For weeks, everyone in the orbit of the Florida A&M University Board of Trustees created a vacuum of theory surrounding the future of university president, Elmira Mangum. Between the lines, among tea leaves, in the papers, around town and all over HBCU social media all led up to an aura of inevitability in this morning’s meeting.
And for a while, the anticipated heartbreak seemed destined to make the 2:00 golden hour for network news packaging. After hours of divided public commentary from faculty, alumni and students, a vote that named Dr. Mangum’s chief adversary as the new chair of a newly constructed board, the time for discussion on her contract finally came.
And then it went. With no action. Unanimously.
Trustees will, at some point, decide about the direction of Florida A&M. The backdrop to that decision will be nearly two years of contention which has surrounded everything from Dr. Mangum’s salary, to her hiring choices, her political networking and policy decision-making, her communication with board members, and relations with faculty and students.
The future following that decision will be a collection of questions on how FAMU will navigate the political and marketing fallout, and maintenance of Dr. Mangum’s successful oversight of increases in fundraising, research and development, and improvement of student outcomes.
But in the present, there appears no good outcome for the FAMU BOT to emerge as knowledgeable, trustworthy and strategic in its handling of Dr. Mangum’s employment.
If they fire her, they go against the wishes of thousands of students who are enjoying their FAMU experience, alumni who today donated more than $700,000 in support of the university’s mission, and the hundreds external stakeholders who appreciate her as an institutional change agent.
They will speed towards the sad inevitability that very few qualified presidential candidates will embrace the board and its plague-like meddling. They will likely spend a lot of money on a search firm to fish through a shallow pool of candidates, and be faced with new executive hiring rules from the Florida Board of Governors which will avoid what the university really needs – a former or current president with a record of long-term experience, whom has an appreciation for program development and intimate connections with Tallahassee and FAMU culture.

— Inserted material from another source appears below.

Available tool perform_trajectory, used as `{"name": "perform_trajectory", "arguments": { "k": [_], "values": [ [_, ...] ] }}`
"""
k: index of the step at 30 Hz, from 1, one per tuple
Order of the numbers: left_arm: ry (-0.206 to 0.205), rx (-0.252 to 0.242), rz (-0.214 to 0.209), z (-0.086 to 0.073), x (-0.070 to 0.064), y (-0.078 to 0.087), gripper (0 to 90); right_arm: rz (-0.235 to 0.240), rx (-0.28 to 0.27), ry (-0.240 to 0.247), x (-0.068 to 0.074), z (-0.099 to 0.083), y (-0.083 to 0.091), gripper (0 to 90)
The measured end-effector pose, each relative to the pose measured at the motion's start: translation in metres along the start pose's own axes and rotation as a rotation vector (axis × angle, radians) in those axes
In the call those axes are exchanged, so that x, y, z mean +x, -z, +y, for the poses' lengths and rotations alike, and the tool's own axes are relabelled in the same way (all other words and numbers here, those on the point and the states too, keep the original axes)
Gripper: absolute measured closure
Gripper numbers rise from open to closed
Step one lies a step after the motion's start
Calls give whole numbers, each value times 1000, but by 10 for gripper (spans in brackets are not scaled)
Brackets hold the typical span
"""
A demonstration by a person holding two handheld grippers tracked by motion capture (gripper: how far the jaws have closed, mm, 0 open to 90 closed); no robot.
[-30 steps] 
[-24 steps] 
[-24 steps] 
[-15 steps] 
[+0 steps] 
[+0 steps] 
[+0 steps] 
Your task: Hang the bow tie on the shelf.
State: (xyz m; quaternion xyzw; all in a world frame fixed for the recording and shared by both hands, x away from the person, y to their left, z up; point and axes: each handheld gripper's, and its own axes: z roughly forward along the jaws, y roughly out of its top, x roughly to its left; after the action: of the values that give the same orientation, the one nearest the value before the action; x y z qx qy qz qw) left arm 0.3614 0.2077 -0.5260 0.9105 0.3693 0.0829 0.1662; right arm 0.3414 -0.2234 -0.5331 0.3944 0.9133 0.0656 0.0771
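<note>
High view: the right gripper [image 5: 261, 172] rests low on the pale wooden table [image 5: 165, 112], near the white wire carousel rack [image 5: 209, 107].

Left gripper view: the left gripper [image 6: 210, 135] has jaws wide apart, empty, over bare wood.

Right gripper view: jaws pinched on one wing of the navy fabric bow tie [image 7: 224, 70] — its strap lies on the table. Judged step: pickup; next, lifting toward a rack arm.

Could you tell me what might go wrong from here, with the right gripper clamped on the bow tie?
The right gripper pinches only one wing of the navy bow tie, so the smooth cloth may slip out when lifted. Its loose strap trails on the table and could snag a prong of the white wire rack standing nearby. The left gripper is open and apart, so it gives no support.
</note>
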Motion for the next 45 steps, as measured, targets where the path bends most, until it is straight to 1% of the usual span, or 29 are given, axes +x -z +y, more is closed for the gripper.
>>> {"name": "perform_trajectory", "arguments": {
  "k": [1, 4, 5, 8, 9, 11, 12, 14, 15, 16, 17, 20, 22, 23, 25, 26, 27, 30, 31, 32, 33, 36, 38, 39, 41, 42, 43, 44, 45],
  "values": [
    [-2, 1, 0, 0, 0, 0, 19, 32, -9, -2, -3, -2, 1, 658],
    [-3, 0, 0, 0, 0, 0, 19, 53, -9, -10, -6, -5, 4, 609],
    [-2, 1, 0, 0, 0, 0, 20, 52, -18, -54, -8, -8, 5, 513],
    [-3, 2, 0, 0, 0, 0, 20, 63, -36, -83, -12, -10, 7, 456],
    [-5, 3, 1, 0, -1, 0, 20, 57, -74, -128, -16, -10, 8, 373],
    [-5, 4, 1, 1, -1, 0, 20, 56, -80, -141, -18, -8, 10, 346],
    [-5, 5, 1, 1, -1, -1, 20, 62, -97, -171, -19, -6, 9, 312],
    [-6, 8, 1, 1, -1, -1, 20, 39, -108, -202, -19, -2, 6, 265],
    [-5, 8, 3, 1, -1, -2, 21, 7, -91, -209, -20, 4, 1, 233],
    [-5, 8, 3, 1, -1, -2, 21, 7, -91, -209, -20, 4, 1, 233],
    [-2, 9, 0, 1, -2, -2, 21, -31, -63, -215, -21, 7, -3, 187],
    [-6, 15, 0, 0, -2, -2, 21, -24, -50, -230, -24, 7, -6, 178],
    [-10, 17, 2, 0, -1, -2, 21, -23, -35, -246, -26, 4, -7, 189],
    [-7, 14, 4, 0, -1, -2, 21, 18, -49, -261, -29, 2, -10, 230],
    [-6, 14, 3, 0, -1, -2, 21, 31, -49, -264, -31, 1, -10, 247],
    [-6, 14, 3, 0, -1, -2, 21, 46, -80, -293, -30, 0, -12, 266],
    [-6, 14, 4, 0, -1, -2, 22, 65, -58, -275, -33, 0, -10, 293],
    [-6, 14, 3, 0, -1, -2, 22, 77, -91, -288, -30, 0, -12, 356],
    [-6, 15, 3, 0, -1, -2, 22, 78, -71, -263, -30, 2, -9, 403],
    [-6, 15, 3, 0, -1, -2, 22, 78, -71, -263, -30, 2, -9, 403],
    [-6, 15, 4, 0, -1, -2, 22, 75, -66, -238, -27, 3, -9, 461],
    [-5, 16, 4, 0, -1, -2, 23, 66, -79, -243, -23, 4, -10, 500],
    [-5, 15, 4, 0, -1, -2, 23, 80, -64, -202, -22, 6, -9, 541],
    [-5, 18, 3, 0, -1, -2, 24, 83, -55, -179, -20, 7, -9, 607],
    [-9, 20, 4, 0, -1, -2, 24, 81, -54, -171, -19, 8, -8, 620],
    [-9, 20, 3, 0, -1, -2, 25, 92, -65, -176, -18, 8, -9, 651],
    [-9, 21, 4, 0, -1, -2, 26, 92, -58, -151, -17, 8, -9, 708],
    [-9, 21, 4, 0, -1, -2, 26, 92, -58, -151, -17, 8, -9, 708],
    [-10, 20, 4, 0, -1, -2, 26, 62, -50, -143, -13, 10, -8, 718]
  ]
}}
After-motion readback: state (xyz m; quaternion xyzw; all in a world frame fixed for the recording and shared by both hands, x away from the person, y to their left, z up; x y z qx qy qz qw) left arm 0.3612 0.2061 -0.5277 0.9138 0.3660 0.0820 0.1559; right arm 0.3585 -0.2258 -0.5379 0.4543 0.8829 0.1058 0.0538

If they keep her, they go against the wishes of other key stakeholders, like President Emeritus Frederick Humphries, who wield continual influence and reverence from board members, legislators and community members.
They will wind up paying more money to a president whom they’ve tried for two straight years to get out of paying, and keep a relationship that has, seemingly, changed the composition of the board itself through resignations and new appointments.
And most of all, it will show state lawmakers and higher ed officials more proof of what they already know; if Dr. Mangum is a good president, then the board has no clue about how to assess her skill outside of personal grievances and ego.
So the board prolonged its self-inflicted Catch 22 with a punt to September, when members say they will be better apprised of Dr. Mangum’s performance to decide which form of public revolt best suits FAMU’s survival imperative.
She remains both presidential and in peril; and with no action from the board, she remains positioned to make decisions which will either cement her place in FAMU history as a fighter who overcame board incompetence to achieve greatness, or will empower a dismissal effort two years in the making.
After today, every move from the board is too late, underinformed, and tinged with personal bias. Dr. Mangum can’t lose; she either becomes the tragic hero in an epic of HBCU board ignorance, or as the stalwart who survived the same.
But now or later, FAMU loses. And it will be a while until we all figure out when, and how, the university will start winning.